SOURCE DATA:
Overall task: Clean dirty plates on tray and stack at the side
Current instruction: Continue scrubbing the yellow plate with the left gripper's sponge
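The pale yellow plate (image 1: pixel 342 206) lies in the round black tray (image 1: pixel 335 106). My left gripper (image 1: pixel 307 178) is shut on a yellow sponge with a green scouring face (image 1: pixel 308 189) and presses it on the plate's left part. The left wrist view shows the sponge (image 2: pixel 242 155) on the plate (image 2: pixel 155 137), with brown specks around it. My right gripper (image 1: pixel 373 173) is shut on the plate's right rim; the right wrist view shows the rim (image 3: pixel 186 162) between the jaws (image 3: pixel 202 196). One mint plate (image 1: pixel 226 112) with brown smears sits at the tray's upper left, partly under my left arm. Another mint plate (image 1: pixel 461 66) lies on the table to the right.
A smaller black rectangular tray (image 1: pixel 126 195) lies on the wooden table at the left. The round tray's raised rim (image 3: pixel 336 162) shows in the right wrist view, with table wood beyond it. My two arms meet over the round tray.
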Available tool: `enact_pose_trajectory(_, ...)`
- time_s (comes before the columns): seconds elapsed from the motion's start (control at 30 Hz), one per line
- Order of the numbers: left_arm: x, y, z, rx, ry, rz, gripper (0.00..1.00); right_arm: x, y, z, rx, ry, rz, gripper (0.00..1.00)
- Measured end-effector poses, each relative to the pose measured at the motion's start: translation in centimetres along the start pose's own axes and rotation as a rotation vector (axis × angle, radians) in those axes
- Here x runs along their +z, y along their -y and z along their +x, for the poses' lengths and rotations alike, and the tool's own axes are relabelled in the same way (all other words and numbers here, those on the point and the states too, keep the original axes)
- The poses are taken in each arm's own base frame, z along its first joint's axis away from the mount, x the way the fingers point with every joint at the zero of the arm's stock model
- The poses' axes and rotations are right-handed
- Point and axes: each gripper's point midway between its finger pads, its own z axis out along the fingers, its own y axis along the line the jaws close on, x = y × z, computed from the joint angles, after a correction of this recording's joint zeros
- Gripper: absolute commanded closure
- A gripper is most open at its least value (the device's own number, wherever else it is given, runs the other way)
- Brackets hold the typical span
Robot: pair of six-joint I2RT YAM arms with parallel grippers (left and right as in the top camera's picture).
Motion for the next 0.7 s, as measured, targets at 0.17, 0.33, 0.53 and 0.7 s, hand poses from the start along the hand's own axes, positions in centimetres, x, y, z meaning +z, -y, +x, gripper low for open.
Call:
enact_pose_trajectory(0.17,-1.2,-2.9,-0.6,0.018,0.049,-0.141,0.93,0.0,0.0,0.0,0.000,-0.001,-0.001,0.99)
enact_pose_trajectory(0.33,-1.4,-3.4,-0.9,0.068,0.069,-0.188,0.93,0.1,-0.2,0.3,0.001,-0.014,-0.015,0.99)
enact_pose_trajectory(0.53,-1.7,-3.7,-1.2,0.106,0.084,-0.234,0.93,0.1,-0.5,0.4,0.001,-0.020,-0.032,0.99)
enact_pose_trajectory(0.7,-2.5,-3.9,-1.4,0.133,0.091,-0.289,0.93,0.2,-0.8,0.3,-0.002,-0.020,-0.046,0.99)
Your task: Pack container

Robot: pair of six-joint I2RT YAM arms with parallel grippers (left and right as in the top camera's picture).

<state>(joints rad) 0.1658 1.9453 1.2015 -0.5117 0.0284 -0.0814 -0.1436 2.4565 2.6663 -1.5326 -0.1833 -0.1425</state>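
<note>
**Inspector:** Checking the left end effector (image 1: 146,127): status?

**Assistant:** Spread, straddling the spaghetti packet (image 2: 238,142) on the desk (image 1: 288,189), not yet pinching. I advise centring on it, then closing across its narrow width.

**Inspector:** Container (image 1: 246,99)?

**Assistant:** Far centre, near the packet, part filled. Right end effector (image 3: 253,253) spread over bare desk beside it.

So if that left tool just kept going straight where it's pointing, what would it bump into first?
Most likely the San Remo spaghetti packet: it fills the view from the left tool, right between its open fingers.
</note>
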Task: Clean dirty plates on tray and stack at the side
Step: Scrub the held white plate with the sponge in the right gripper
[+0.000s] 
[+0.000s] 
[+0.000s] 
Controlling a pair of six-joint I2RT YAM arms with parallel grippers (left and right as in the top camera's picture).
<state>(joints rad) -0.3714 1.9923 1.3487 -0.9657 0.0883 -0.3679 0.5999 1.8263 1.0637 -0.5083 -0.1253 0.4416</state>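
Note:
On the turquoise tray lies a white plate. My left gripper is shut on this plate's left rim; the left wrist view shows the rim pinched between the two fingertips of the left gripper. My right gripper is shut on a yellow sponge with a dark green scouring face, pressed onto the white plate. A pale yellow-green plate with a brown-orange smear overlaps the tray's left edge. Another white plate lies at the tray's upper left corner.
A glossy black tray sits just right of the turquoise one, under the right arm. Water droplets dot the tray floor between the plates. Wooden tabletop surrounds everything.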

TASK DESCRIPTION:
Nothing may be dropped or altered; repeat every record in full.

RESULT FOR THIS EXERCISE:
Overall task: Clean dirty plates on tray and stack at the side
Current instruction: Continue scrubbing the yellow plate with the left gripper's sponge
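The pale yellow plate (image 1: pixel 342 206) lies in the round black tray (image 1: pixel 335 106). My left gripper (image 1: pixel 307 178) is shut on a yellow sponge with a green scouring face (image 1: pixel 308 189) and presses it on the plate's left part. The left wrist view shows the sponge (image 2: pixel 242 155) on the plate (image 2: pixel 155 137), with brown specks around it. My right gripper (image 1: pixel 373 173) is shut on the plate's right rim; the right wrist view shows the rim (image 3: pixel 186 162) between the jaws (image 3: pixel 202 196). One mint plate (image 1: pixel 226 112) with brown smears sits at the tray's upper left, partly under my left arm. Another mint plate (image 1: pixel 461 66) lies on the table to the right.
A smaller black rectangular tray (image 1: pixel 126 195) lies on the wooden table at the left. The round tray's raised rim (image 3: pixel 336 162) shows in the right wrist view, with table wood beyond it. My two arms meet over the round tray.
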Available tool: `enact_pose_trajectory(_, ...)`
- time_s (comes before the columns): seconds elapsed from the motion's start (control at 30 Hz), one per line
- Order of the numbers: left_arm: x, y, z, rx, ry, rz, gripper (0.00..1.00); right_arm: x, y, z, rx, ry, rz, gripper (0.00..1.00)
- Measured end-effector poses, each relative to the pose measured at the motion's start: translation in centimetres along the start pose's own axes and rotation as a rotation vector (axis × angle, radians) in those axes
- Here x runs along their +z, y along their -y and z along their +x, for the poses' lengths and rotations alike, and the tool's own axes are relabelled in the same way (all other words and numbers here, those on the point and the states too, keep the original axes)
- The poses are taken in each arm's own base frame, z along its first joint's axis away from the mount, x the way the fingers point with every joint at the zero of the arm's stock model
- The poses' axes and rotations are right-handed
- Point and axes: each gripper's point midway between its finger pads, its own z axis out along the fingers, its own y axis along the line the jaws close on, x = y × z, computed from the joint angles, after a correction of this recording's joint zeros
- Gripper: absolute commanded closure
- A gripper is most open at its least value (the device's own number, wherever else it is given, runs the other way)
- Brackets hold the typical span
Robot: pair of six-joint I2RT YAM arms with parallel grippers (left and right as in the top camera's picture).
Motion for the next 0.7 s, as measured, targets at 0.17, 0.33, 0.53 and 0.7 s, hand poses from the start along the hand's own axes, positions in centimetres, x, y, z meaning +z, -y, +x, gripper low for open.
Call:
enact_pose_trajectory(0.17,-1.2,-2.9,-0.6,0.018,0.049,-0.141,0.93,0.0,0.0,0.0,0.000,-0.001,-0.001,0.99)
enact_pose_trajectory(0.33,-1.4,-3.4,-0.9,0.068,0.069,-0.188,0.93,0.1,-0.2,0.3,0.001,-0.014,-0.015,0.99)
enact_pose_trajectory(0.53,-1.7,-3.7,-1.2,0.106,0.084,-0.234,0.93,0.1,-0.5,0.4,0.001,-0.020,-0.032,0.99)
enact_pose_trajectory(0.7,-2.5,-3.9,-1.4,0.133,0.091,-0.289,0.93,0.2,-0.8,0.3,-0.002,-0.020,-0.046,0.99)
Your task: Pack container

Robot: pair of six-joint I2RT YAM arms with parallel grippers (left and right as in the top camera's picture).

<state>(joints rad) 0.1658 1.9453 1.2015 -0.5117 0.0284 -0.0814 -0.1436 2.4565 2.6663 -1.5326 -0.1833 -0.1425</state>
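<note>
**Inspector:** Checking the left end effector (image 1: 146,127): status?

**Assistant:** Spread, straddling the spaghetti packet (image 2: 238,142) on the desk (image 1: 288,189), not yet pinching. I advise centring on it, then closing across its narrow width.

**Inspector:** Container (image 1: 246,99)?

**Assistant:** Far centre, near the packet, part filled. Right end effector (image 3: 253,253) spread over bare desk beside it.

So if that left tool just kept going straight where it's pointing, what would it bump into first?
Most likely the San Remo spaghetti packet: it fills the view from the left tool, right between its open fingers.
</note>
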Task: Clean dirty plates on tray and stack at the side
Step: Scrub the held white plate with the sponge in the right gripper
[+0.000s] 
[+0.000s] 
[+0.000s] 
Controlling a pair of six-joint I2RT YAM arms with parallel grippers (left and right as in the top camera's picture).
<state>(joints rad) -0.3714 1.9923 1.3487 -0.9657 0.0883 -0.3679 0.5999 1.8263 1.0637 -0.5083 -0.1253 0.4416</state>
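Note:
On the turquoise tray lies a white plate. My left gripper is shut on this plate's left rim; the left wrist view shows the rim pinched between the two fingertips of the left gripper. My right gripper is shut on a yellow sponge with a dark green scouring face, pressed onto the white plate. A pale yellow-green plate with a brown-orange smear overlaps the tray's left edge. Another white plate lies at the tray's upper left corner.
A glossy black tray sits just right of the turquoise one, under the right arm. Water droplets dot the tray floor between the plates. Wooden tabletop surrounds everything.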

What the exercise required is now done.